> [Task prompt]
Draw out every line with the word "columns" from the listing below.

> [Exercise data]
╭──
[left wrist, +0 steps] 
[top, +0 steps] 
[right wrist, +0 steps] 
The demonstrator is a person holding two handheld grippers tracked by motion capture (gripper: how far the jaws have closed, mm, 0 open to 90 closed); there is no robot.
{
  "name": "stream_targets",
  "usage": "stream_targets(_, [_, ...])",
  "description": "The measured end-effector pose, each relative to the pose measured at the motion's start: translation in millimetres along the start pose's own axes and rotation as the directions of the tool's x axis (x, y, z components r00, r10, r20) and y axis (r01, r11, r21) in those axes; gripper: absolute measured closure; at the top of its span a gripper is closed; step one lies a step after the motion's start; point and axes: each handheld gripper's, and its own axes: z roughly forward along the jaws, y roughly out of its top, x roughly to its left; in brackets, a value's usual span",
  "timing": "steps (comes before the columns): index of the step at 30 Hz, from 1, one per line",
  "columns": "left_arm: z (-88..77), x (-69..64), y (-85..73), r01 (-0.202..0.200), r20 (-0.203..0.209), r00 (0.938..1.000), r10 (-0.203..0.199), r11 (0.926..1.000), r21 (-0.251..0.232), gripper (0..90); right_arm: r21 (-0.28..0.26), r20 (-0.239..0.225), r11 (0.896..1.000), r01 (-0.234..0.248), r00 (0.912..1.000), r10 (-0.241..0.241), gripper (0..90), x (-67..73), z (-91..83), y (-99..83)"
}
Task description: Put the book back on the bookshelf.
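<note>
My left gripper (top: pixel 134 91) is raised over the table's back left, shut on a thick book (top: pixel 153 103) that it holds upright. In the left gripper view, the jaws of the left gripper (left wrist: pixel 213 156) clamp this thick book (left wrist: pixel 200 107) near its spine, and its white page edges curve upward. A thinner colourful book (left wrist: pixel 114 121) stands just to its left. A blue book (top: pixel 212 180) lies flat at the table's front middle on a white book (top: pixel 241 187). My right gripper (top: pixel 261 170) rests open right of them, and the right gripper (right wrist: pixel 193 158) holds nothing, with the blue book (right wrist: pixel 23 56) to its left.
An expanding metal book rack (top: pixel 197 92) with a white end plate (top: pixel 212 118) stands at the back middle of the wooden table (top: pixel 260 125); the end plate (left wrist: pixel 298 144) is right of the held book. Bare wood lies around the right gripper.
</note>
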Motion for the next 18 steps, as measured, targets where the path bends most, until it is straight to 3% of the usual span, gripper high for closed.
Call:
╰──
> [Completed exercise]
  "timing": "steps (comes before the columns): index of the step at 30 Hz, from 1, one per line",
  "columns": "left_arm: z (-88..77), x (-69..64), y (-85..73), r01 (-0.202..0.200), r20 (-0.203..0.209), r00 (0.938..1.000), r10 (-0.203..0.199), r11 (0.926..1.000), r21 (-0.251..0.232), gripper (0..90); right_arm: r21 (-0.28..0.26), r20 (-0.239..0.225), r11 (0.896..1.000), r01 (-0.234..0.248), r00 (0.912..1.000), r10 (-0.241..0.241), gripper (0..90), x (-67..73), z (-91..83), y (-99..83)"

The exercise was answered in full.